The property owners had argued the order, creating a new 200-foot public beach area, encompasses all or part of their properties, which infringes on their rights, and constitutes an illegal taking. The group sued the state in May 2021. After U.S. District Judge Jeffrey Brown denied their motion for a preliminary injunction, they appealed to the Fifth Circuit in June 2022.
But then in August 2022, the commissioner of the GLO rescinded the temporary order. The majority determined that mooted this appeal and tossed the case.
The July 31 ruling against the landowners wasn’t unanimous. Judge James C. Ho dissented, writing that “respect for private property leads me to conclude that we should reverse and remand.” Judge Ho wrote that the timing of the recission of the temporary order “is suspicious.”
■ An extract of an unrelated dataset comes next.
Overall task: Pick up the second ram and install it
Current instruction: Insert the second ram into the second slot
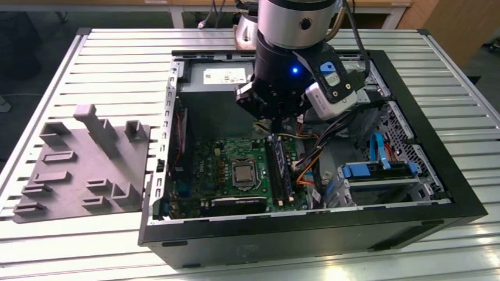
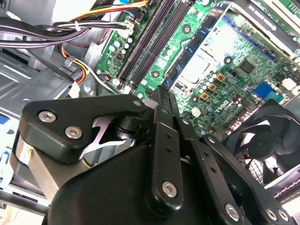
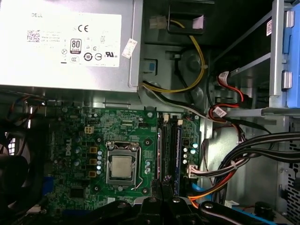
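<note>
Closest in the second wrist view: black linkages of the gripper (image 2: 162, 93), fingers pressed tip to tip. Pointing straight down into the open computer case (image 1: 312, 225), higher than the processor (image 1: 243, 173) and just off its corner, over the memory slots. Contact with anything below: cannot tell.

Next down, the second ram (image 1: 280, 170): long, dark stick with a row of small chips. Standing on edge in the slots just beside the processor, on the side toward the exterior view's right, and running parallel to that side of the socket. One end beneath the fingertips. How deep in the slot: not clear.

All around the processor, green motherboard (image 3: 75, 140), flat on the case floor.

Past the slots from the processor, bundles of black, orange and yellow cables (image 3: 253, 154). Farther the same way, toward the exterior view's right, blue drive caddy (image 1: 375, 171). On the processor's opposite side, black fan (image 2: 265, 140).

Farther off again, grey power supply (image 3: 65, 42) with a white label, against the case wall beyond the motherboard's edge.

Farthest from the processor, outside the case toward the exterior view's left: grey plastic tray (image 1: 78, 175) with raised blocks. Lying on the slatted metal table (image 1: 125, 52), just beside the case wall.
</note>
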Robot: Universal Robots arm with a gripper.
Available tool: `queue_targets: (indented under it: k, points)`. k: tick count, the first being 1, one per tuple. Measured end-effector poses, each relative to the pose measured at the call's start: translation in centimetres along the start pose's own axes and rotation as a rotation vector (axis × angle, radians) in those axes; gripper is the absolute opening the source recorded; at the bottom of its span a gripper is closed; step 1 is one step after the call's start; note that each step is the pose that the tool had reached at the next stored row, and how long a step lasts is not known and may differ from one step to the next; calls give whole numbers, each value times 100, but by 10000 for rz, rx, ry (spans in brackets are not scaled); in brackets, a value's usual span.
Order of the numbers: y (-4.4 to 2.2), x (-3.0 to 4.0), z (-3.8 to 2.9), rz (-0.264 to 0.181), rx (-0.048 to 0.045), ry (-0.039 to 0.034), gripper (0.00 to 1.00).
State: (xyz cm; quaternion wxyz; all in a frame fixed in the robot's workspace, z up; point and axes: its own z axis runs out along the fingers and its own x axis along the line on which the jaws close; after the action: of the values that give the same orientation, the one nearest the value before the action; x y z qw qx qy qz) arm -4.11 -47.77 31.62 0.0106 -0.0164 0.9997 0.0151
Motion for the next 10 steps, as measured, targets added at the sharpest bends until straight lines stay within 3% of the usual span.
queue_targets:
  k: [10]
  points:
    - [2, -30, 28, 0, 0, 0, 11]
“The Commissioner did not rescind the challenged order until shortly before her brief in this appeal was due. Moreover, this timing was not pre-ordained — in fact, it contradicted the original terms of the order,” he wrote. “So I have real doubts as to whether the government’s actions mooting this case were sincere or strategic — a question we must ask under a faithful application of the doctrine of voluntary cessation. The majority would presume the Commissioner’s good faith. I understand and wish I could agree with my distinguished colleagues. But the circumstances give me pause.”
Judges James E. Graves and Stuart Kyle Duncan also sat on the panel.
The property owners are represented by J. David Breemer of Pacific Legal Foundation in Sacramento.
The state is represented by Michael Abrams, Jessica Ahmed and Beth Klusmann of the attorney general’s office.
The case number is 22-40350.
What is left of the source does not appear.